Crime writer, expert and blogger Martin Edwards suggested it’d be interesting to make a list of the great crime fiction endings, and that seemed an excellent idea, so here we go. And if ever there was an entry where I’m hoping to be outshone by the comments and suggestions it is this one – so please pile in with your ideas. Note the question mark in the title above… I'm hoping I might inspire some other crime fiction bloggers to compile their own Top Ten lists.
There may well not be much explanation of the endings as I want to be spoiler-free – but then endings are quite varied, it’s not always just a shock revelation or twist. Too many crime books (particularly, it must be said, in the Golden Age) consist of a group of people, a murder, one of them did it, let’s work it out. Oh.

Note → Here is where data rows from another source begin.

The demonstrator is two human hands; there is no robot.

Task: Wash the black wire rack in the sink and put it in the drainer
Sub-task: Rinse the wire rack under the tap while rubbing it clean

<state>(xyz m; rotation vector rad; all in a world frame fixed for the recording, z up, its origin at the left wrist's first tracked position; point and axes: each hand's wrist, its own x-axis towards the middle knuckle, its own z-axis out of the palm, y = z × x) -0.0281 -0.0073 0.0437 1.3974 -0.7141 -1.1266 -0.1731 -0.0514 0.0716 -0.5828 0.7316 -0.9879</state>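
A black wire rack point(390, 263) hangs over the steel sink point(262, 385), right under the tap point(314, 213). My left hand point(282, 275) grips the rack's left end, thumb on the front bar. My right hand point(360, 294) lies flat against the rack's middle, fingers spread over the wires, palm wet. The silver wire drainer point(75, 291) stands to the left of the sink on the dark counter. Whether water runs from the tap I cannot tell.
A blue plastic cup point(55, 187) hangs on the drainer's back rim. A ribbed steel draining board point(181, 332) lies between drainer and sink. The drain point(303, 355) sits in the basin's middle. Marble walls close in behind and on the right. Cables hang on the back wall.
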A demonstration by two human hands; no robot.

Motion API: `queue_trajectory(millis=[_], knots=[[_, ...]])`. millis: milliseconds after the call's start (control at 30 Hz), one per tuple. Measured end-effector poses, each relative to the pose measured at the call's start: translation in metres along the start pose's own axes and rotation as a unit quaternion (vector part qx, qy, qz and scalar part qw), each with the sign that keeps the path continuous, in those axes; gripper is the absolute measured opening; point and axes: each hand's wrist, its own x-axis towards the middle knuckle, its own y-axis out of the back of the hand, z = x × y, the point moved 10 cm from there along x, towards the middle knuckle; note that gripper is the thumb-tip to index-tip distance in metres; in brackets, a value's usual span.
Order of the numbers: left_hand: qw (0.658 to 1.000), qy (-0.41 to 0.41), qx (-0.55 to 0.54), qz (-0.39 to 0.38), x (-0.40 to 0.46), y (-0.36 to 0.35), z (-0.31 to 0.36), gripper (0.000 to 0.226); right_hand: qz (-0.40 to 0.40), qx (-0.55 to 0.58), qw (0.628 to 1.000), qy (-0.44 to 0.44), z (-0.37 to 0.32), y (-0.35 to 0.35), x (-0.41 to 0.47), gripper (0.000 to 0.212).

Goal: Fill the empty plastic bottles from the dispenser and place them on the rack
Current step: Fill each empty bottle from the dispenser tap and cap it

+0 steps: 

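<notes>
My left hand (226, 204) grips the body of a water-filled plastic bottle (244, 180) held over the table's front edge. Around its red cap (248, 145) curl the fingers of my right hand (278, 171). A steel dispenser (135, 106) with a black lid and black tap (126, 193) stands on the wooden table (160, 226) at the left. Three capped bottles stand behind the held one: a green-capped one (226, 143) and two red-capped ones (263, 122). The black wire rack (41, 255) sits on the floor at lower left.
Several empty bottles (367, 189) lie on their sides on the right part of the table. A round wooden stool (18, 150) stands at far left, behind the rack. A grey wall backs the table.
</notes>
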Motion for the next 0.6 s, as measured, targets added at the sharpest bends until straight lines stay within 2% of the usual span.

It’s nice to celebrate the really clever variations on that.
Links are to blog entries where applicable.
1) Falling Angel by William Hjortsberg, obviously. It really is a knockout. Not much makes me gasp after so many years reading and so many books enjoyed, but this one did.
Innocent students dancing for Miss Pym
2) Miss Pym Disposes by Josephine Tey. Just when you think you know what has been going on at the ladies’ teaching college, all your ideas are changed in the last two pages. This is what I said about it: it STILL is a startling ending, on what must be a 7th or 8th read, 30 years after the first time. How I wish there had been the internet back then – now, one would instantly go online to see what other people thought of it. I still haven’t read enough about it, and very much hope that some readers/fans will give their views on it below. Did Miss Pym do the right thing? What on earth will become of the key characters? How could Miss Pym be so casual about it?
3) A Kiss before Dying by Ira Levin. It’s not quite the ending - but there is a twist or revelation in this that stands out as one of the very best in my memory.
4) The Man in the Brown Suit by Agatha Christie – I decided to confine myself to only one of her books, even though she does specialize in terrific endings (I could do a Top 10 list just of her best endings). And this one I think is comparatively little-known, and brilliant, and has one of her very best villains.
Innocent schoolboys at Gilbert’s school….
6) A Judgement in Stone by Ruth Rendell. My favourite of her books, and not a surprise ending, as famously she tells you in the first line what is going to happen. But the final two pages are full of melancholy and beautifully done.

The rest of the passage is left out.